'David vs. Goliath': Pirate Joe's shuts down following legal battle with Trader Joe's
Vancouver store closes its doors following multiple lawsuits from America-based Trader Joe's
There's bad news for Canadians hoping to pick up some Trader Joe's Milk Chocolate Smashing S'mores or Reduced Guilt Chunky Guacamole.
Pirate Joe's, the Vancouver-based retailer known for reselling products from American chain Trader Joe's, abruptly shut its doors on Thursday, citing a costly legal battle with the large corporation.
For over five years Pirate Joe's owner Michael Hallatt has been operating what he described as a "David vs. Goliath" operation to bring beloved Trader Joe's products to Canada.
His operation involved conducting clandestine bulk shopping trips to Trader Joe's locations in Seattle, then bringing them over the border to resell them in his Vancouver store.
In 2013 Trader Joe's filed a lawsuit against Hallatt for trademark infringement and false advertising, a move he says ultimately shut his store down.
"When you have your supplier as an adversary and a litigant it sort of adds another layer of difficulty and uncertainty," he told CBC As It Happens host Carol Off.
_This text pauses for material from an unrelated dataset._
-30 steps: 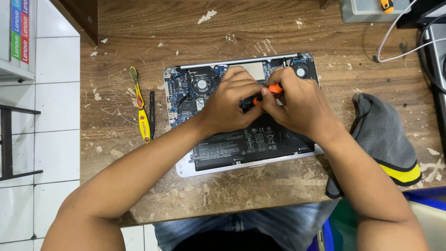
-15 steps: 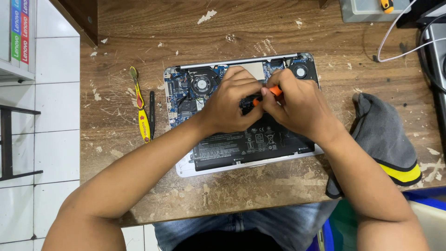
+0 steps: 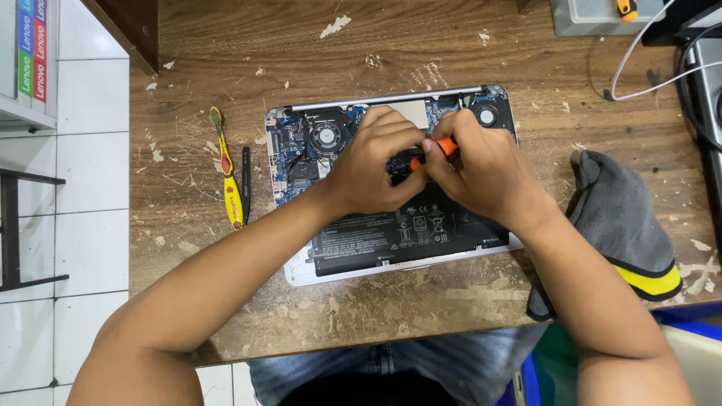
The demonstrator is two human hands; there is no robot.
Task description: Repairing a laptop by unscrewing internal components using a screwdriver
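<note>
An opened laptop (image 3: 301,272) lies bottom-up on the worn wooden table (image 3: 421,45), its black battery (image 3: 406,233), blue board and two fans exposed. My right hand (image 3: 481,177) grips an orange-handled screwdriver (image 3: 435,150) over the middle of the board. My left hand (image 3: 376,165) is closed around the screwdriver's lower end, steadying it just above the battery. The tip is hidden under my fingers.
A yellow and red tool (image 3: 228,177) and a thin black tool (image 3: 246,174) lie left of the laptop. A grey cloth with a yellow stripe (image 3: 620,225) sits to the right. White cables (image 3: 639,68) and a grey box (image 3: 594,16) are at the far right.
</note>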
Hallatt also cited the high U.S. dollar as a factor impacting his business.
"It's really hard to run a business like this with the U.S. dollar running away on us," he said.
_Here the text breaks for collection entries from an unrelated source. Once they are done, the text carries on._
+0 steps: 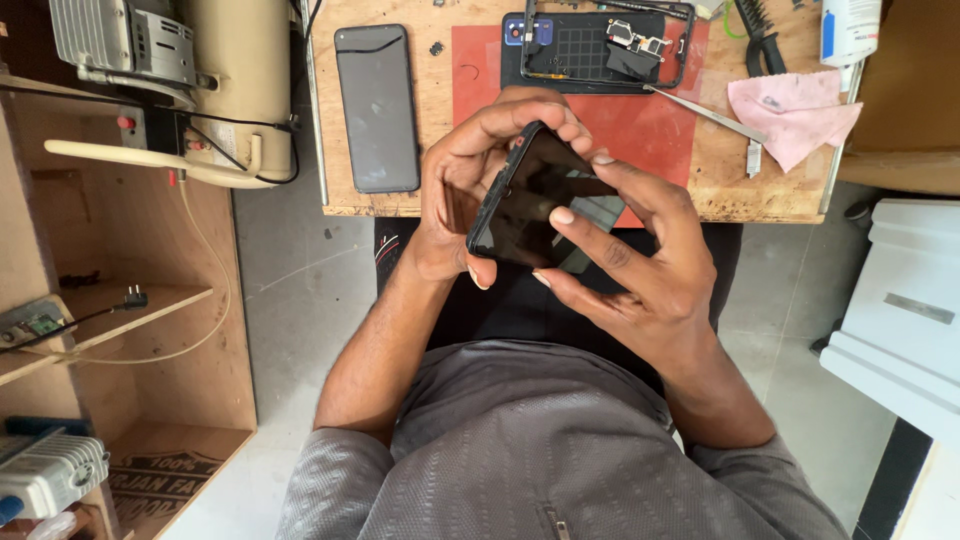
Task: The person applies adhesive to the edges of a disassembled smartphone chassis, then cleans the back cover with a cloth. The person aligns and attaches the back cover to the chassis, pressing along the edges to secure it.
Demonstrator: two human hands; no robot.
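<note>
A black phone (530, 205) with a glossy dark screen is held over my lap, tilted on its long edge. My left hand (455, 195) wraps its left edge and top, thumb at the lower corner. My right hand (640, 255) grips the right side, fingertips pressing on the screen. Behind the hands, on a red mat (640, 125), lies an opened phone body (595, 50) with its frame and inner parts showing.
A dark phone back panel (377, 108) lies on the wooden table (430, 190) at left. Metal tweezers (710, 118), a pink cloth (795, 108), black pliers (760, 35) and a white bottle (850, 30) sit at right. A beige compressor tank (235, 80) stands at left.
</note>
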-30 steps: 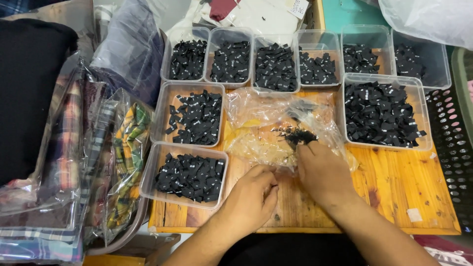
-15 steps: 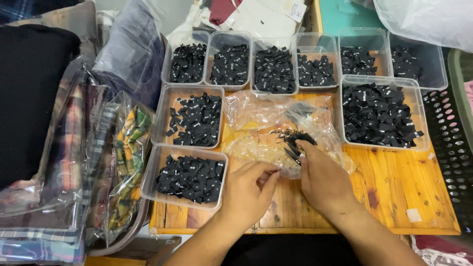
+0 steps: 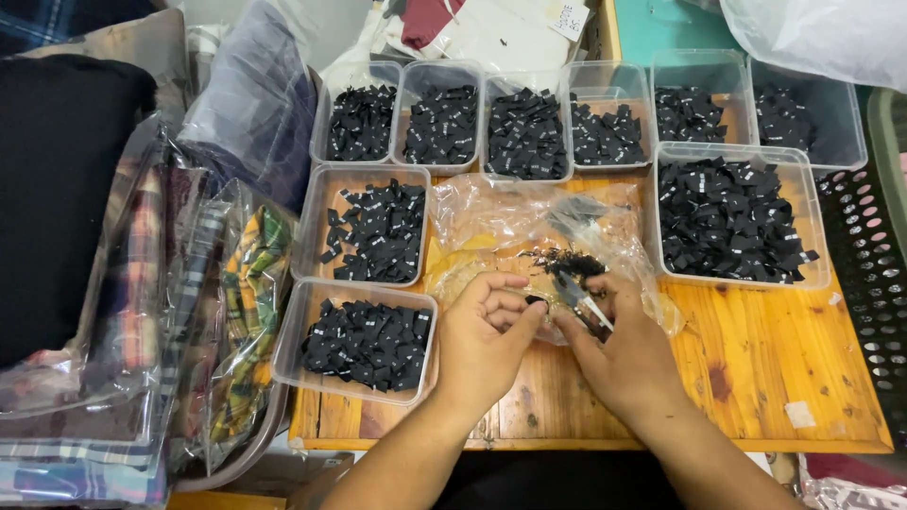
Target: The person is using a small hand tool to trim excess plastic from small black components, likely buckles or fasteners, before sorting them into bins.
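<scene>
Nearest the camera, the left hand (image 3: 487,331) curls inward, its thumb and fingertips pinched on a small black tab (image 3: 536,302) just above the wooden tabletop (image 3: 756,378). Touching it from the right, the right hand (image 3: 619,345) is clamped on a small pair of snips (image 3: 578,296), whose bright blades point up and to the left, toward the tab; the long axis runs on a slant from lower right to upper left. The tab itself is too small to tell which way it lies.

Just beyond the hands lies a crumpled clear plastic bag (image 3: 529,212) with a loose clump of black pieces (image 3: 565,261) on it, seemingly the stock not yet handled.

To the left stand two clear trays (image 3: 288,354) of black folded labels, one behind the other. To the right a larger tray (image 3: 732,156) holds a deep heap. Farthest off, a row of six small tubs (image 3: 444,71) runs along the back edge, all holding black labels, though the two at the right look thinner.

Judging by the trays, much of the sorting looks done, while the clump on the bag remains.
</scene>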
Hallat was known for his tongue-in-cheek humour and unique social media presence. At one point he dropped the "P" from his store's signage, leaving it at the "irate joe's" in protest of the lawsuit.
The abrupt announcement of his business's closure was no exception.
"We are sad that it had to come to this, but hey, at least we had some fun while we were at it right?!" he wrote in an Facebook post.
'Pirate seeks pirate'
Despite the legal battle, Hallatt said he maintained a pleasant relationship with Trader Joe's, characterizing his interactions with the corporation as "cordial and adverserial."
Hallatt says he would often be recognized on his shopping trips and would be asked to leave the store, prompting him to don a variety of disguises and eventually, hire help.
He said he would post job ads on Craigslist with descriptions like "pirate seeks pirate — unauthorized undercover international grocery smuggling operation needs help."
Hallatt said the genius of Trader Joe's is the corporation's unique ability to come up with products that everybody wants before they even know it.
He cited the example of a product called the "everything bagel spice" that's designed to give any food item the unmistakable garlicky taste of an all-garnished bagel.
"Their stuff just flies off the shelves. I don't know how they come up with it. I won't even have heard of it yet and I'm already was already getting phone calls about the stuff," he said.
"Someone will come in from across town and say do you have the gluten-free buttermilk pancake mix?"
Hallat said his customer's passion for the products inspired him to keep up his grueling travel schedule, but that with no end to the legal battle in sight, he ultimately decided it was time to close his doors.
"The customers and their enthusiasm for what I was doing up here has been fuelling my passion, but at the same time you have to have some rationale for it and the legal hurdles I needed to climb were just really hard and high," he said.